Bookham Technology plc (LSE: BHM, Nasdaq: BKHM), a supplier of silicon integrated optical components for fibre-optic communication networks, announced results for the first quarter ended April 1, 2001.
Revenues were £11.6 million ($16.5 million) compared to £11.5 million ($16.3 million) in the previous quarter and up 362 percent from the comparable quarter in 2000.
During the quarter gross margins from on-going operations continued to improve. However, a charge of £0.6 million ($0.9 million) was taken as a provision for excess stock resulting from the lack of short-term visibility in sales. In addition, a charge of £1 million ($1.4 million) was made as a result of the company's previously announced voluntary workforce reduction program.
Gross margin, before the above adjustments, was near breakeven at approximately: 1 percent as expected.
Sales of the company's Dense Wavelength Division Multiplexing (DWDM) products increased from 33 percent to 38 percent of total revenues, with access products representing the remaining 62 percent.

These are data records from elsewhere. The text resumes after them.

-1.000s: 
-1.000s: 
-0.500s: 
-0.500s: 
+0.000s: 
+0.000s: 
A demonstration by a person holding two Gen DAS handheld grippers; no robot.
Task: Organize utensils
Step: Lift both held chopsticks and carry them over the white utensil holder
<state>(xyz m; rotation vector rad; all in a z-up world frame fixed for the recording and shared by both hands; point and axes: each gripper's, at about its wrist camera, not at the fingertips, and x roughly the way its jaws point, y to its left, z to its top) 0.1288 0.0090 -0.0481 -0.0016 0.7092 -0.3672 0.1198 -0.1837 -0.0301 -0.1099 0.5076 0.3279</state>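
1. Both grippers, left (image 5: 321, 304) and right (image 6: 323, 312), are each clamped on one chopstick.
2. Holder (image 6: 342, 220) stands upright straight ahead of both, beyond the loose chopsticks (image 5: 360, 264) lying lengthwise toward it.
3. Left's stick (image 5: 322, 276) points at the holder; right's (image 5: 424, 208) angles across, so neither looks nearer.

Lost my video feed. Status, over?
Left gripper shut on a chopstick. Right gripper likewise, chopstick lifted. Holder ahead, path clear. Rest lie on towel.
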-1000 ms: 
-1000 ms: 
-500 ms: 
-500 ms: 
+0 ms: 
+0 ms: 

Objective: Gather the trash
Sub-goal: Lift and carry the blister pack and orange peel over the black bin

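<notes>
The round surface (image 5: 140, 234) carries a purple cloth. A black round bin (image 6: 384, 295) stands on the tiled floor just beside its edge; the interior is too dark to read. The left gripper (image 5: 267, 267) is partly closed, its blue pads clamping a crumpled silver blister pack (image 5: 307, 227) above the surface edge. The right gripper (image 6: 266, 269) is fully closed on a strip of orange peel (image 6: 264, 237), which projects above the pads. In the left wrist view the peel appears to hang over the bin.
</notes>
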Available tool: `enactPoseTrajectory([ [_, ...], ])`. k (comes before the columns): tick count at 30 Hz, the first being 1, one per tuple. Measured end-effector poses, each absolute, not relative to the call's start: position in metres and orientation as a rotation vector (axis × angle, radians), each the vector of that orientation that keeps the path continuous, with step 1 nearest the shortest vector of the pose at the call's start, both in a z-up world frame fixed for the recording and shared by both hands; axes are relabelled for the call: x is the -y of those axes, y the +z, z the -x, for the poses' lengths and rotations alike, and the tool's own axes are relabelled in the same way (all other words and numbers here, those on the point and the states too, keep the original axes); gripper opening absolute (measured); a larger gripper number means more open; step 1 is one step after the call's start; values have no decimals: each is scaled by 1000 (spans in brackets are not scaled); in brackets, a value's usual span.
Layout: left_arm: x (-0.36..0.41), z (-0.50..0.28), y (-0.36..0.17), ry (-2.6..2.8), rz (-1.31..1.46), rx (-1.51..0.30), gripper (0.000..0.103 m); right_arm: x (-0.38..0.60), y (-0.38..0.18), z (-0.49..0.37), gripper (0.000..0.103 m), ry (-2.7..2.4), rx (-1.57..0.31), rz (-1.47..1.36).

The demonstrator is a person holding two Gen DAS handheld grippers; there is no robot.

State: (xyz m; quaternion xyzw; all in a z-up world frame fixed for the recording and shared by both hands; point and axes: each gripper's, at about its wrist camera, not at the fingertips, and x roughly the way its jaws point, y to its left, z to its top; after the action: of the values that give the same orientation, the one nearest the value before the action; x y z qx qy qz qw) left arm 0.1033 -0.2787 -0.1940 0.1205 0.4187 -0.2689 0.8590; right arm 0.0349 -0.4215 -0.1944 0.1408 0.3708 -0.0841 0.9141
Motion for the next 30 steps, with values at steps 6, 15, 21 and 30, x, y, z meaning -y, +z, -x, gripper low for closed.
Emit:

The company's largest customer this quarter was Nortel, representing 36 percent of sales. Other major customers were Marconi Communications, at 27 percent of sales, and Fujitsu Telecommunications Europe, at 14 percent of sales, both increasing from the previous quarter and demonstrating further diversification of the company's customer base.
Net loss under UK GAAP was £11.7 million ($16.6 million) compared to £8.5 million ($12.1 million) in the previous quarter, which included a £3 million ($4.3 million) credit relating to National Insurance charges on share options.
Under US GAAP, net loss was £12.4 million ($17.6 million) compared to £11.5 million ($16.3 million) in the previous quarter.
Cash balances at the end of the quarter amounted to £238 million ($338 million) after capital investment of £23.3 million ($33.1 million).
Revenues from the company's four DWDM products contributed to sales as the company shipped components to a wider set of customers. The company's newest product, the Mux-VOA, introduced in the last quarter, is generating commercial interest. The ASOC platform continues to demonstrate capabilities for integration, providing an economical solution for applications in the DWDM metropolitan market area. At the Optical Fibre Conference (OFC) in March, the company demonstrated an optical metro solution on a single silicon chip -- an ASOC Optical Add/Drop Multiplexer.
As a result of a reorganization and voluntary workforce reduction program, total personnel decreased by 17 percent, from 978 to 812, during the quarter. The company has continued to strengthen its management and operational team, complemented by focused research and development.
As previously announced, the company acquired Measurement Microsystems in Canada, as well as all assets and the lease on its North American Headquarters facility in Columbia, Maryland. These acquisitions closed in January and February 2001, respectively. The company has integrated product development with Measurement Microsystems and expects these developments to result in commercial products in 2002.
The optical equipment market has become less predictable, leading the company and its customers to institute a very cost-conscious approach. The market slowdown across the company's customer base is affecting decision-making processes and, as a result, the company is experiencing a reduction in demand and order deferrals. Over time, the company believes that this pressure may cause the optical system vendors to consider more cost-effective integrated component solutions, which play to the strengths of its ASOC technology.